Bahkan, saat itu fungsi gedung sempat dijadikan sebagai kantor wilayah
Departemen Perhubungan Jateng. Hingga akhirnya gedung Lawang sewu tersebut
benar-benar kosong mulai sekitar tahun 1996 sampai sekarang. Ibarat orang yang
sedang mati suri. Kondisi gedung Lawang Sewu tiap harinya sepi dari kegiatan
apapun. Tidak ada lagi aktivitas ramai seperti tahun-tahun silam. Belum lagi
akibat tidak pernah mendapat perhatian, keadaan sekitar gedung menjadi kotor
dan kumuh. Tembok bangunan yang gempal mulai mengelupas catnya. Areal sekitar
gedung nampak ditumbuhi semak belukar dan ilalang. Ketika METEOR mencoba
membuka daun pintu di salah satu kamar yang ada di dalam gedung tersebut,
mendadak daun pintu terbuat dari kayu itu rapuh dan patah lantaran ditekan ke
dalam. Aneh memang, ternyata bagian dalam gedung tersebut banyak sekali pintu-pintu
yang bahannya terbuat dari kayu jati. Kendati demikian pintu yang berjumlah
sekitar seribu itu tidak lagi mempunyai kekuatan. Hanya masih menyimpan sebuah
kenangan misteri jika sewaktu-waktu pintu salah satu kamar Lawang Sewu dibuka.
Maka akan menimbulkan suara menderit yang khas. Suaranya menggema di tengah
kesunyian bagian dalam gedung. Seperti mengundang arwah gentayangan yang ada di
dalamnya. Sementara kalau malam hari bagian dalam gelap gulita, lantaran tidak
ada satu pun lampu penerangan yang dipasang oleh pemerintah kota Semarang
sekarang. Benar-benar Lawang Sewu tidak lagi pernah diperhatikan pemerintah.
Masih untung ada orang berjiwa patriotik yang rela menjaga dan tinggal di dalam
gedung Lawang Sewu, seperti Soeranto juga pensiunan TNI-AD ini.

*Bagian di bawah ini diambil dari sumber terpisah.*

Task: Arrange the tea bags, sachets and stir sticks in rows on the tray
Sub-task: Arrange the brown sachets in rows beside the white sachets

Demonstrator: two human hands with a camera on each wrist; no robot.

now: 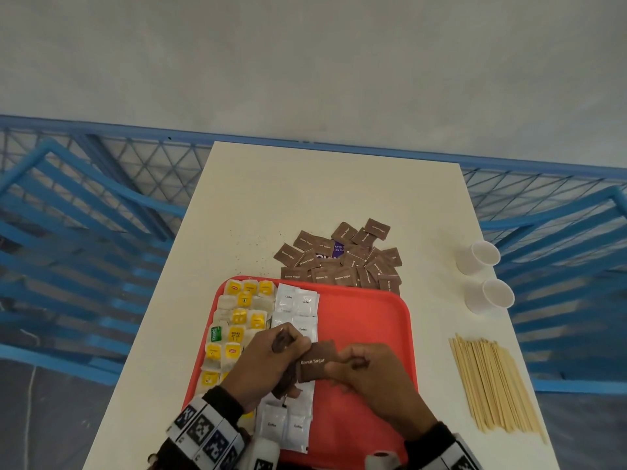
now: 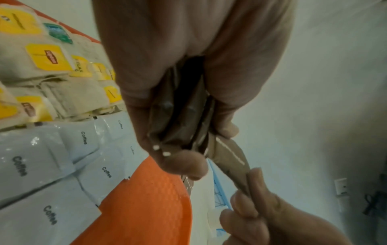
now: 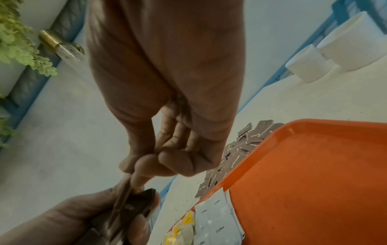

Diakui Soeranto
sebenarnya, tinggal di dalam Lawang Sewu sangat teduh. Asri dan bisa mengenang
kejayaan masa pemerintahan Belanda. “Namun mungkin karena tempat ini sangat
angker sehingga tidak ada yang berani tinggal di sini. Orang akan menjadikan tempat
ini sebagai kantor atau hotel tentunya harus berpikiran yang jernih,”

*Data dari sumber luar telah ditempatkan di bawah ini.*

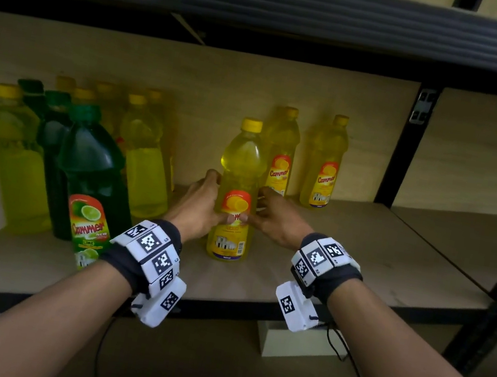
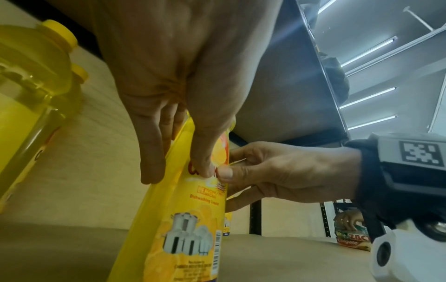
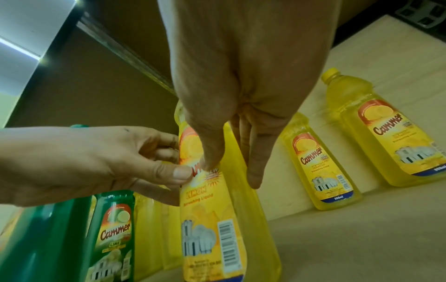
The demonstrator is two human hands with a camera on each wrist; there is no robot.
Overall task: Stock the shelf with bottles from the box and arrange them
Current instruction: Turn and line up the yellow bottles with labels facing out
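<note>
A yellow lemon dish-liquid bottle (image 1: 237,193) stands upright on the wooden shelf board (image 1: 362,247), near the middle. My left hand (image 1: 216,198) holds its left side and my right hand (image 1: 254,206) its right side. Both thumbs press the front label and nearly touch. The left wrist view shows the left hand (image 2: 178,171) with its thumb on the label and fingers along the bottle (image 2: 188,229). In the right wrist view the right hand (image 3: 231,171) grips the bottle (image 3: 205,219) the same way.
Two yellow bottles (image 1: 278,157) (image 1: 324,168) stand against the back wall to the right. Green lime bottles (image 1: 92,169) and several yellow ones (image 1: 144,154) crowd the left. A black post (image 1: 409,143) bounds the bay on the right, and the upper shelf beam (image 1: 271,4) hangs low overhead.
</note>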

ungkapnya. Untuk kembali “mencerahkan” Lawang Sewu, dimulai dari tahun 2009,
PT. KAI dengan bantuan dari beberapa pihak yang tekait, memugar bangunan yang
letaknya berdekatan dengan Tugu Muda ini. Setelah sekitar satu tahun pemugaran,
tepatnya pada Selasa, 5 Juli 2011, Ibu Negara Republik Indonesia, Ani Bambang
Yudhoyono meresmikan purna pugar Gedung A Lawang Sewu. Bersamaan dengan acara
Peresmian purna pugar Lawang Sewu, Ibu Negara juga sekaligus membuka acara
“Kriya Nusantara dalam Gerbong Lawang Sewu”.